US schools are weird places where athletes, not scholars, are the stars — it was that way when I was growing up, it’s that way now. High schools spend huge sums of money on sports, and colleges are on their way to becoming professional sports franchises instead of institutions of learning (I was shocked in the grocery store yesterday to see Time’s cover story: It’s time to pay college athletes”. No, it’s not.) It erodes the purpose of education and skews priorities…and too often, the coach is the highest paid employee, and when they also acquire cult status, abuses follow. Think Penn State. Now go take a shower.

This story in the Atlantic, The Case Against High School Sports, starts off dismally, describing the sorry and familiar state of high schools across the country, where more money is spent on football than math. And just to make it even worse, we get a brief history lesson: would you believe our emphasis on sports is rooted in racism and Christianity? Of course you would.

At the time [1900s], the United States was starting to educate its children for more years than most other countries, even while admitting a surge of immigrants. The ruling elite feared that all this schooling would make Anglo-Saxon boys soft and weak, in contrast to their brawny, newly immigrated peers. Oliver Wendell Holmes Sr. warned that cities were being overrun with “stiff-jointed, soft-muscled, paste-complexioned youth.”

Sports, the thinking went, would both protect boys’ masculinity and distract them from vices like gambling and prostitution. “Muscular Christianity,” fashionable during the Victorian era, prescribed sports as a sort of moral vaccine against the tumult of rapid economic growth. “In life, as in a foot-ball game,” Theodore Roosevelt wrote in an essay on “The American Boy” in 1900, “the principle to follow is: Hit the line hard; don’t foul and don’t shirk, but hit the line hard!”

But that isn’t what the story is about. It’s about an experiment: a school in Texas shut down their athletic program in the face of a budget crisis.

Last year in Texas, whose small towns are the spiritual home of high-school football and the inspiration for Friday Night Lights, the superintendent brought in to rescue one tiny rural school district did something insanely rational.
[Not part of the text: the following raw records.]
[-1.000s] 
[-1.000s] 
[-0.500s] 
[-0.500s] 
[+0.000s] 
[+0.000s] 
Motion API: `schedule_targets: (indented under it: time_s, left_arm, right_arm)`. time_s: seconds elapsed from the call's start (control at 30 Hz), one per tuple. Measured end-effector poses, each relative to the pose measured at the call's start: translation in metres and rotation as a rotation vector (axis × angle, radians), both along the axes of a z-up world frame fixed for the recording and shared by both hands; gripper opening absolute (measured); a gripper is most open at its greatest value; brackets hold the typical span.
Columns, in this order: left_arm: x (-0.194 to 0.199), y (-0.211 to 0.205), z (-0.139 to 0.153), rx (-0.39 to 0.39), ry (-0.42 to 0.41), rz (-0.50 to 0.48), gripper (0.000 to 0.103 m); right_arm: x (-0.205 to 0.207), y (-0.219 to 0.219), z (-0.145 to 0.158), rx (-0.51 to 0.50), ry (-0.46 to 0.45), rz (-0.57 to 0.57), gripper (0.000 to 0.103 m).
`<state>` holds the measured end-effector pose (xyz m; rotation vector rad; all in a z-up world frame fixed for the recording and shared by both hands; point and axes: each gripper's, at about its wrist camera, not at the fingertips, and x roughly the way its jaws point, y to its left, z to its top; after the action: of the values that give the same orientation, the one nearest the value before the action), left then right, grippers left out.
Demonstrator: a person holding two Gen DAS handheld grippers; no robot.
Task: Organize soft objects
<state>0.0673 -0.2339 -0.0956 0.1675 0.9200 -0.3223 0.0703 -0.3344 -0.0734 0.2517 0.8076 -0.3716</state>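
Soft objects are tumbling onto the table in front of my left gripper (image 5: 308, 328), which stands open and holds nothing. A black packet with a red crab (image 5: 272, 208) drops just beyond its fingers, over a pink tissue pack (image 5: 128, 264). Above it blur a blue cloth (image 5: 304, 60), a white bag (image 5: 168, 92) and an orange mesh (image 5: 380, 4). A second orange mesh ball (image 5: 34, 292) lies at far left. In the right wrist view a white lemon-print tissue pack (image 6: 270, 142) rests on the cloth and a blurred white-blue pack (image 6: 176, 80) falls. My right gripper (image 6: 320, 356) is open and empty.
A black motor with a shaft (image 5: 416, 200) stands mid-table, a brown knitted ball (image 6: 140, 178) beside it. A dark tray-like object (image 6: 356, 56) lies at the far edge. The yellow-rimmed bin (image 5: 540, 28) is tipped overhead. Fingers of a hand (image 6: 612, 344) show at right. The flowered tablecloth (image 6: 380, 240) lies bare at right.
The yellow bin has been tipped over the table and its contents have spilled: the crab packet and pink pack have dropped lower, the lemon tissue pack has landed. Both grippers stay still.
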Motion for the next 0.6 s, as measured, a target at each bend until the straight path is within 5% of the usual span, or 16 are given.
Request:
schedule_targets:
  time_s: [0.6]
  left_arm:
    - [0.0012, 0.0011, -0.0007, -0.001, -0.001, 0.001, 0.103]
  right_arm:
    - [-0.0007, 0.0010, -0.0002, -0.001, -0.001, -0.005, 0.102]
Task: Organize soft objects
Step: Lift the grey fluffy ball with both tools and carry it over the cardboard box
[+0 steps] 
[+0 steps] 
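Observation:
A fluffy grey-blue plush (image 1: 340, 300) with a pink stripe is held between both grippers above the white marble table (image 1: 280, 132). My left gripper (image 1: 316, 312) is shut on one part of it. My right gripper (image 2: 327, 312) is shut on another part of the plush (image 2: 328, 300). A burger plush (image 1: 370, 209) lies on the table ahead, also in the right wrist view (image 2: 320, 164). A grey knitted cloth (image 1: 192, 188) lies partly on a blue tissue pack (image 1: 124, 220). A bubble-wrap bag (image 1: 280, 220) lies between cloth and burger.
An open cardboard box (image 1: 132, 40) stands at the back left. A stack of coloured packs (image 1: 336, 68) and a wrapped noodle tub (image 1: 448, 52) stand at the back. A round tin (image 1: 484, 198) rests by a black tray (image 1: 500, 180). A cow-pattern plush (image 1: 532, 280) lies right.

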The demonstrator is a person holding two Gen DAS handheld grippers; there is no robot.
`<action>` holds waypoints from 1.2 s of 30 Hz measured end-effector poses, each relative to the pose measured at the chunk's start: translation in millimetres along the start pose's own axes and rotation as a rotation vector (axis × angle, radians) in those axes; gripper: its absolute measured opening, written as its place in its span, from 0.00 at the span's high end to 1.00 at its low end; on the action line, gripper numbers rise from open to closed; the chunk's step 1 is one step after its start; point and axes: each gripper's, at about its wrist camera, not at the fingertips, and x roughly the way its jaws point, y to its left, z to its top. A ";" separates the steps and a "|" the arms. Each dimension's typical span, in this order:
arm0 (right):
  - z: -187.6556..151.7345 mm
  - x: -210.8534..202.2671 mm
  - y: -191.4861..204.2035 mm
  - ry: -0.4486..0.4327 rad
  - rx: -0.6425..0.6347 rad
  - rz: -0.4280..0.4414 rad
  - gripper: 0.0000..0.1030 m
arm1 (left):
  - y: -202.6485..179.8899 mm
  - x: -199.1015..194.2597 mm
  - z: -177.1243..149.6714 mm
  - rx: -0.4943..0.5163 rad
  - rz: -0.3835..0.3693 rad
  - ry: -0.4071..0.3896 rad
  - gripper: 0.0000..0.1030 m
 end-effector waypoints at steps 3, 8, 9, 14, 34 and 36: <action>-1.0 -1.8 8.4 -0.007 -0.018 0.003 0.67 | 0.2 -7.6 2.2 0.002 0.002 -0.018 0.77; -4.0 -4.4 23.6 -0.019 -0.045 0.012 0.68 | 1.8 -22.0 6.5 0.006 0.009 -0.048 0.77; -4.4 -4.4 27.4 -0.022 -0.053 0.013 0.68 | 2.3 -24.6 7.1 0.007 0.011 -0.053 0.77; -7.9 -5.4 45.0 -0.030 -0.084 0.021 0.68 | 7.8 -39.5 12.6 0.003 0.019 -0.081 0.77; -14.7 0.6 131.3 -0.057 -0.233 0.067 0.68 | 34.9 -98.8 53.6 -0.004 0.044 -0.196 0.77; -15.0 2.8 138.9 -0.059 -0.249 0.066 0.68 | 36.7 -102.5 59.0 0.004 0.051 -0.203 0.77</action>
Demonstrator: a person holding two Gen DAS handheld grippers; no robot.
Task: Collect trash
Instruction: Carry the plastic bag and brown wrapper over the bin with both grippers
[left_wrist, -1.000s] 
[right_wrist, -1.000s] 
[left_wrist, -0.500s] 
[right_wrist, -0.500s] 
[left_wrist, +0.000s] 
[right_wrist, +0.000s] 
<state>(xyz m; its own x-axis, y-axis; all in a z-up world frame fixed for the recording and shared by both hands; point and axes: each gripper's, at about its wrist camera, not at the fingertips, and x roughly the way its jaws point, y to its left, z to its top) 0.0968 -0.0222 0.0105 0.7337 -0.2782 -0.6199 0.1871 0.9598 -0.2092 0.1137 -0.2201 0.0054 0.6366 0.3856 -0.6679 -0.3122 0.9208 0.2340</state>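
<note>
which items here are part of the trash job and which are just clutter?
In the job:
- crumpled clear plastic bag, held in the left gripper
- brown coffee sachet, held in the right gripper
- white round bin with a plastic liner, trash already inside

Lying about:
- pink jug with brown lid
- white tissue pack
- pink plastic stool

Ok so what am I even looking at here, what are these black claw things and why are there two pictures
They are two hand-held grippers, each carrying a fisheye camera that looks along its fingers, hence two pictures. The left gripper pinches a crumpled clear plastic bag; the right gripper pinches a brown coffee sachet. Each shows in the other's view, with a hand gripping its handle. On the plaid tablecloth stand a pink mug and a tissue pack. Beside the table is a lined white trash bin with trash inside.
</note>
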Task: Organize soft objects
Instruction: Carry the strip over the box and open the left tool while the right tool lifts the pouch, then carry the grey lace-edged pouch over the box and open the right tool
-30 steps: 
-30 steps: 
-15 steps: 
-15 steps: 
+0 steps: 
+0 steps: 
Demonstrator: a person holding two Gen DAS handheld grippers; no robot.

In the spring of 2012, after the state threatened to shut down Premont Independent School District for financial mismanagement and academic failure, Ernest Singleton suspended all sports—including football.

To cut costs, the district had already laid off eight employees and closed the middle-school campus, moving its classes to the high-school building; the elementary school hadn’t employed an art or a music teacher in years; and the high school had sealed off the science labs, which were infested with mold. Yet the high school still turned out football, basketball, volleyball, track, tennis, cheerleading, and baseball teams each year.

Football at Premont cost about $1,300 a player. Math, by contrast, cost just $618 a student. For the price of one football season, the district could have hired a full-time elementary-school music teacher for an entire year. But, despite the fact that Premont’s football team had won just one game the previous season and hadn’t been to the playoffs in roughly a decade, this option never occurred to anyone.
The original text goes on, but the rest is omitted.